La carne era un deseo
El deseo carnal era otra cosa. Lo más parecido para quien no tenían recursos o posición social eran los riñones con tomate, los pajaritos fritos o las tripas de tordo. Y desaparecieron de la faz de las ciudades y el campo los mulos y burros, ratas y lechuzas, perros y gatos. El pescado las más de las veces llegaba al plato en forma de aroma y en el espíritu de la cocción o el hervido de unas raspas antes que por una pieza digna de tal nombre. Y todo se aprovechaba y se reaprovechaba. Con las vainas de los guisantes se destilaban algunas bebidas. De hecho, el licor de vainas remplazaba al vino y la ortiga a las legumbres. El pellejo blanco de la naranja frito o en puré se asomaba a las mesas a diario, igual que el sucedáneo de huevo: harina, agua bicarbonato, sal y colorante.
Cenas sin cena
Lo común era que muchas familias se fueran a la cama con el estómago vacío o a lo sumo con un trozo de pan duro para acallar a las tripas. La alternativa más frecuente a la nada eran las gachas: con harina, leche, azúcar, cebolla, ajo, grasa de tocino, cáscara de limón. Todo valía. No eran tiempos de escrúpulos. Y en aquel tiempo la castaña tuvo aplicaciones inéditas: guisos, sopas, pan, potajes y postres.
Postres, una entelequia
No estaba el horno para florituras. Como mucho algunos ingenios con más apariencia que sabor y calidad: Turrón del pobre (higos secos y nueces), castañas con semillas de anís y socochones (huevo si lo había con castaña molida y miel).
Patria y pan
Las cartillas de racionamiento y las colas se prolongarían desde 1939 a 1952, trece infames años. Un año antes de implantarse, en 1938, la aviación de Franco bombardeaba Madrid con pan blanco, un señuelo y un mensaje para la cabizbaja moral de los madrileños, que solo probaban y cuando podían el negro de centeno o avena. Los españoles serían los últimos occidentales en acceder libremente al pan. Aun seguirían funcionando los comedores de auxilio social y el estraperlo haría su agosto, no solo con alimentos, también adulterando medicinas y poniéndole elevado precio a cualquier bien de valor. De todas estas cosas y sobre todo de la pelea diaria y la dignidad de millones de familias que no se resignaron a morir habla este libro hermoso, triste y feliz. Y muy recomendable.

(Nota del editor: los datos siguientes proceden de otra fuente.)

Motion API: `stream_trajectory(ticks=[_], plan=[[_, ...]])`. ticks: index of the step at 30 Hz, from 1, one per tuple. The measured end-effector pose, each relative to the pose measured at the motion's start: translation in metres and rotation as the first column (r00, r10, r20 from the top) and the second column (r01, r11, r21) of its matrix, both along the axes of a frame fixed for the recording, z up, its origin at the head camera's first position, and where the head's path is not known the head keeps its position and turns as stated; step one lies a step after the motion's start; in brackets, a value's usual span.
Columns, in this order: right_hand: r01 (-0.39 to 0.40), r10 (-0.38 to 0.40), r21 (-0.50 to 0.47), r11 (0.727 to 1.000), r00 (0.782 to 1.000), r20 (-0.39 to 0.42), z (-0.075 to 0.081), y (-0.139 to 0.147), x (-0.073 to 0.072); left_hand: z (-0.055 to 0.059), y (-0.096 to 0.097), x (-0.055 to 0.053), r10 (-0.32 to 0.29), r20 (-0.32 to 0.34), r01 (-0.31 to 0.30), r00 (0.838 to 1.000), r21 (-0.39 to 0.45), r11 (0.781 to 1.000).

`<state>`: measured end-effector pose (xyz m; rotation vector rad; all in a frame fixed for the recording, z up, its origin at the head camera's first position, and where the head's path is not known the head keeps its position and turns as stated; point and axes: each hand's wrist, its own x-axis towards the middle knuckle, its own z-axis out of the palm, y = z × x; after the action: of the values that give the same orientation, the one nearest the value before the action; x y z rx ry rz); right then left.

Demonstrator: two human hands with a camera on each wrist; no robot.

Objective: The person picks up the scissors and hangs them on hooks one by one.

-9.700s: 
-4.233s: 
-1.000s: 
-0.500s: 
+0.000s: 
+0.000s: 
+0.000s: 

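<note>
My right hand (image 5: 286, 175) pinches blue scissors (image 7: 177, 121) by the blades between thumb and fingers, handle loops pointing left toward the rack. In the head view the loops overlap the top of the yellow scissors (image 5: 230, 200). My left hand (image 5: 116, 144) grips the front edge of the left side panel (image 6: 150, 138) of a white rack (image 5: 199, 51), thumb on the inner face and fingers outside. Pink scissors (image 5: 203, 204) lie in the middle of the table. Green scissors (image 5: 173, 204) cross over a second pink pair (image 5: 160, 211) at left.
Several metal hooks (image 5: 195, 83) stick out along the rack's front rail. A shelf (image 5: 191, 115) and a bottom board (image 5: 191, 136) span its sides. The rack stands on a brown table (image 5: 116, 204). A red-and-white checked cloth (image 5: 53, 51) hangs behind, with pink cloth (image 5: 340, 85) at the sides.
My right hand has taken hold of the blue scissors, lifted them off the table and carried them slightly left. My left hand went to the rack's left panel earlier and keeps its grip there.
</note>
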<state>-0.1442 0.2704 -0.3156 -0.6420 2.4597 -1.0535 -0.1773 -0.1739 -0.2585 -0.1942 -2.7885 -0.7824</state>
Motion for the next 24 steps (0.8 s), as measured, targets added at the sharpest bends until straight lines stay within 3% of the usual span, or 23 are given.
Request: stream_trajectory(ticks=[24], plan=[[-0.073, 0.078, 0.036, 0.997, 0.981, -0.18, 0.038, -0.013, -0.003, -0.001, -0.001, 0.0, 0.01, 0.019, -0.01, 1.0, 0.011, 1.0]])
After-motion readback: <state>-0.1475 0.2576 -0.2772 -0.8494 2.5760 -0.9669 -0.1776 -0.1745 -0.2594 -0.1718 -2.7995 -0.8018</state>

Citan los autores a Serrano Suñer, el cuñado de Franco: “Si fuera preciso, diríamos contentos: no tenemos pan pero tenemos Patria, que es algo que vale mucho más que toda otra cosa”. Lo dijo quien tuvo pan y patria, claro. Y lo parafrasean: “Si fuera preciso, diríamos contentos: no tuvimos pan, pero tuvimos lucha, resistencia y dignidad, que es algo que vale mucho más que toda otra cosa”.